Gesetzeslücken gestopft

Der Nicht-Regierungsorganisation Oxfam zufolge war es in dieser Angelegenheit bislang für nationale Behörden schwierig, geltendes EU-Recht umzusetzen. Israelische Hersteller seien "sehr kreativ", was Herkunftsbezeichnungen anbelange. Kritikern zufolge hätten Hersteller von Produkten aus den besetzten Gebieten etwa ihren Sitz nach Israel verlegt. Andere ließen ihre Waren in Europa verpacken, um ein entsprechendes Labelling zu verhindern. "Oft können EU-Staaten die genaue Herkunft nicht mehr nachvollziehen" so ein Oxfam-Sprecher zu der bislang zähen Umsetzung der EU-Verordnung. Dieser Praxis schiebt der EUGH nun einen Riegel vor: In ihrem Urteil erläutern die Luxemburger Richter, wie die Begriffe "Ursprungsland", "Land" und "Gebiet" auszulegen sind, um künftigem Missbrauch vorzubeugen. Demnach gelten Waren, die auch nur teilweise in besetzten Gebieten produziert wurden, bereits als kennzeichnungspflichtig.

Der illegale israelische Siedlungsbau in den besetzten Gebieten ist seit langem einer der Hauptstreitpunkte zwischen Israelis und PalästinensernBild: Getty Images/AFP/A. Gharabli

Palästinensische Unternehmer begrüßen das Urteil. Ziad Anabtawi, Vorsitzender des pro-palästinensischen Lebensmittelverbandes Al'Ard Palestinian Agri-Products, ist eigens aus dem Westjordanland nach Brüssel gereist. Er erhofft sich durch die verpflichtende Kennzeichnung Vorteile für die palästinensische Wirtschaft. Diese habe, so Anabtawi gegenüber der DW, durch die illegale Besetzung Israels mit schweren logistischen Hindernissen zu kämpfen. Hohe Kosten bei der Verschiffung nach Europa etwa bedeuteten einen steten Wettbewerbsnachteil. Die künftig verpflichtende Herkunftsbezeichnung sei ein Schritt in die richtige Richtung. Bereits in der Vergangenheit hätten EU-Staaten deutlich reagiert. Neben britischen Supermärkten, so Anabtawi, habe etwa die niederländische Supermarktkette JUMBO gekennzeichnete Siedler-Produkte bereits freiwillig aus dem Sortiment genommen.

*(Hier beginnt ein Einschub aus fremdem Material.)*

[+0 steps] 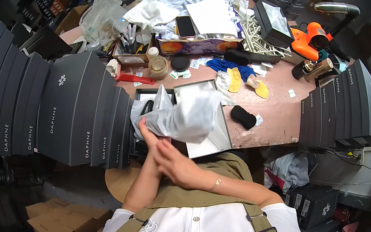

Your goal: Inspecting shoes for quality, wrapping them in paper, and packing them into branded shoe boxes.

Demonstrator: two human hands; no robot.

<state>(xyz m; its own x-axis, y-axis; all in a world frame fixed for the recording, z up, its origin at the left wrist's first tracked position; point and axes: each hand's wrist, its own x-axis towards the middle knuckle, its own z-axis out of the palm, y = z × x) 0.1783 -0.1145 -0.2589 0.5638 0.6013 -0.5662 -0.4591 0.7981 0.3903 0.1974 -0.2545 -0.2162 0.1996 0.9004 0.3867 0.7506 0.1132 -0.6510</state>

Israels Botschafter in Berlin, Jeremy Issacharoff, forderte Deutschland auf, das EuGH-Urteil zur Kennzeichnung von Produkten aus den besetzten Gebieten nicht umzusetzen. "Das Urteil des EuGH hebt Israel aus anderen umstrittenen territorialen Konflikten hervor und trägt nicht zu einer ausgehandelten politischen Lösung bei", sagte Issacharoff der Zeitung "Die Welt". Eine Reaktion der israelischen Vertretung bei der Europäischen Union auf Nachfrage der DW blieb bislang aus.

Unmittelbar nach der Kennzeichnungs-Empfehlung der EU-Kommission aus dem Jahre 2015 waren die Beziehungen zwischen der EU und Israel zeitweise auf dem Tiefpunkt. Das heutige EuGH-Urteil soll den EU-Mitgliedsstaaten nun helfen, geltendes EU-Recht künftig effektiver anzuwenden.